Photo issue du site de l'Assemblée nationale ou de WikipediaSacha Houlié :

J'ai entendu beaucoup d'émotion dans votre témoignage, monsieur le rapporteur ; votre expérience est saisissante, et à l'origine des modifications apportées aux dispositions relatives au port d'arme hors service, dont vous proposez d'améliorer les conditions actuelles.

J'observe que ces conditions sont assises sur un décret et non sur une loi, puisque ce sont des mesures réglementaires du code de déontologie qui autorisent le port d'arme hors service sur la voie publique. Par parallélisme, je me demande pourquoi il faut une loi pour l'autoriser dans des lieux recevant du public.

J'observe également que de nombreux collègues ont fait part de leurs craintes liées à l'usage déraisonné d'une arme. Par essence, une arme est létale. Elle peut permettre de porter atteinte à sa propre vie ou à celle de ses proches. Elle peut aussi être à l'origine d'un accident : un moment d'inattention dans une boîte de nuit, par exemple, peut suffire à la laisser échapper, d'où un mouvement de panique ou, en tout état de cause, un effet contraire à l'effet recherché.
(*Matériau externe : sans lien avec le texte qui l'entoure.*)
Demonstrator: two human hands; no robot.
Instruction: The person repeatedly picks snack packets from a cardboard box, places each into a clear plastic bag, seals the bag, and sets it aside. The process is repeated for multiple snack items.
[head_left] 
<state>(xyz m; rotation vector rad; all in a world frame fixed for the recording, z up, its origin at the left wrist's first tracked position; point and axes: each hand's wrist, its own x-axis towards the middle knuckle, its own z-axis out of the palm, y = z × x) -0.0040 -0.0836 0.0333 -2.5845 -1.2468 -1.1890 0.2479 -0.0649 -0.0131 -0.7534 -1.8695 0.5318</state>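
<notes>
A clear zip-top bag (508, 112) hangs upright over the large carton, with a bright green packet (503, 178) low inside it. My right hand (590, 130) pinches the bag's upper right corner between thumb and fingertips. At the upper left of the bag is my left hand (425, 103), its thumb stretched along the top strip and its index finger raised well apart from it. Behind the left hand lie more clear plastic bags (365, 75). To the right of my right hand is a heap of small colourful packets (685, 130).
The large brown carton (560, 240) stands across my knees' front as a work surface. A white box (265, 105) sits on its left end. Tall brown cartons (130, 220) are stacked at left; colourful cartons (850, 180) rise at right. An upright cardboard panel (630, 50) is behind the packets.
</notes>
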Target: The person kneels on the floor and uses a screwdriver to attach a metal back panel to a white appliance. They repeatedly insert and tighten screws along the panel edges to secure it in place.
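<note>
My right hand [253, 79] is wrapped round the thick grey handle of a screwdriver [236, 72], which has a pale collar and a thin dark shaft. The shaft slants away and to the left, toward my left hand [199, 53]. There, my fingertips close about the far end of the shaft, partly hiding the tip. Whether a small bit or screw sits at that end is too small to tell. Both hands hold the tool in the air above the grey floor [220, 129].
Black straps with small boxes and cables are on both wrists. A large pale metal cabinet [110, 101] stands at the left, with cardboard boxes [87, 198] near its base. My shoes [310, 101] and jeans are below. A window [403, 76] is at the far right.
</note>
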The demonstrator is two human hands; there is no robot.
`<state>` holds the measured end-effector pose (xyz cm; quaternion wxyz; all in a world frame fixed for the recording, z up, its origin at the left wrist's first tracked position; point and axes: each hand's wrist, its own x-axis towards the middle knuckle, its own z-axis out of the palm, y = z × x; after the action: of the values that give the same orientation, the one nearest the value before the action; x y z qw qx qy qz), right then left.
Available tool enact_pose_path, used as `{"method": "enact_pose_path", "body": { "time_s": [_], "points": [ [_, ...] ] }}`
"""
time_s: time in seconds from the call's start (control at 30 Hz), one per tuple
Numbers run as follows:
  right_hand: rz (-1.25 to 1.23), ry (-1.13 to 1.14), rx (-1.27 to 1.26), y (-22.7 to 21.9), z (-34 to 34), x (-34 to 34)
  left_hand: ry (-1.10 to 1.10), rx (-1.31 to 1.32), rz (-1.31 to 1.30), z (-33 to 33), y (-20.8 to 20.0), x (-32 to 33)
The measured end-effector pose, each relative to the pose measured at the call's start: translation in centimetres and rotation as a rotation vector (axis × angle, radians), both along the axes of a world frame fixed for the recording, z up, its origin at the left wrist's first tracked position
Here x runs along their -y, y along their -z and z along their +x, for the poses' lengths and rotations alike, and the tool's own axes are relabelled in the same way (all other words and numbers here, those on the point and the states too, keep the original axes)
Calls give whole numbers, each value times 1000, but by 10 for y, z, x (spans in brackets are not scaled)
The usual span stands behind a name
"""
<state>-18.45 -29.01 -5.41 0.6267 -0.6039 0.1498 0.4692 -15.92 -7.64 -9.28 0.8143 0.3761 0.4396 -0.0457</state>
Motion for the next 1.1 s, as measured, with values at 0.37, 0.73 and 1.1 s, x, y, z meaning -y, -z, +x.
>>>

Enfin, j'ai une autre réserve, d'ordre plus juridique, qui ne répond certes pas à votre émotion mais qui me semble constituer un obstacle fort : le droit de propriété. Si le propriétaire d'un établissement recevant du public peut refuser l'entrée à un policier armé hors service, c'est précisément qu'il est propriétaire dans ses lieux et que son droit est protégé par la Constitution. J'émets donc un doute sur la constitutionnalité de cet article.